I patted it. “Pretty, isn’t it?”
“Looks handmade. The checks, that berry color, looks like they mighta used natural dye.” Fingers at the top corners, she held it out for a more complete inspection. “Whew! Kinda smells funny, though, don’t it. What is that? Like a fish smell.”
I sniffed my fingers. Yep, sour and fishy.
She said, “Smells just like some of the tarpon fishermen come in here after a hard day. ’Course then, Doc, maybe that’s the way biologists smell, too. ’Scuse me if I don’t check.” She placed the scarf back on the bar. I balled it up and stuck it in my pocket.

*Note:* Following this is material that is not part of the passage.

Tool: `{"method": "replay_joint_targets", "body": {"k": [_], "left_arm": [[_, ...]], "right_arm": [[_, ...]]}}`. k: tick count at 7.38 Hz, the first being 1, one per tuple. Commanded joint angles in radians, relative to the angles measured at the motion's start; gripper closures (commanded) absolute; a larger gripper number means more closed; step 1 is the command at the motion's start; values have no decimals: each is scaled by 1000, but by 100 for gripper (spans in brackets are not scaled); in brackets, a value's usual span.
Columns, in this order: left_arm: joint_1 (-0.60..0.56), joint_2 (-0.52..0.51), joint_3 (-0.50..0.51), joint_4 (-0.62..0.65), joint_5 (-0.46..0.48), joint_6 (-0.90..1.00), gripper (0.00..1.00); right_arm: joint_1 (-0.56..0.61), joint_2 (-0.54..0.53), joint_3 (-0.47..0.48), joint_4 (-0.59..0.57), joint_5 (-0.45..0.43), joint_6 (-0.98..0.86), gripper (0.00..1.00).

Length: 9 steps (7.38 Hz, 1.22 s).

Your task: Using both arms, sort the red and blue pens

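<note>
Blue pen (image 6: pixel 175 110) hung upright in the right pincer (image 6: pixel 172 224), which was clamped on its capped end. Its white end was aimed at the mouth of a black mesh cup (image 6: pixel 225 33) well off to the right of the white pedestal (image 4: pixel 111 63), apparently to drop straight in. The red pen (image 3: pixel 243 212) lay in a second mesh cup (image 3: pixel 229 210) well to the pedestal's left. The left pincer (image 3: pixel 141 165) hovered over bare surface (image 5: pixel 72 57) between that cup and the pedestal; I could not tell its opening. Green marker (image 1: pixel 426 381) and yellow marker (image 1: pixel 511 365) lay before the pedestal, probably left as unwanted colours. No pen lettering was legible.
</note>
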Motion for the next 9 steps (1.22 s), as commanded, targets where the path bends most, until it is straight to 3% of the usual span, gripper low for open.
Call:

I said, “Did you hear what I was telling you? This guy I had the appointment with, Frank Calloway, that’s his name. I was supposed to meet him at his house at six-thirty sharp. But like I told you, nobody home. Stood there like an idiot knocking on the door.”
“Knocking on the door?”
“Yeah.”
“What, he didn’t have a bell?”
The woman didn’t miss much.
I told her I’d tried the bell first, but figured it was broken because no one answered the door.
“I don’t know any Frank Calloway. Never even heard the name. Where’s he live?”
Gilchrist Avenue, I told her.
“Oh, one of the Beach-Fronters. But pretty new to the area, right? The old-timey Beach-Fronters, I know all them.”
“Yeah, I think the Calloways have only lived here a few months. Pretty rude, if you think about it. Have me run my boat all the way up here, then stand me up.”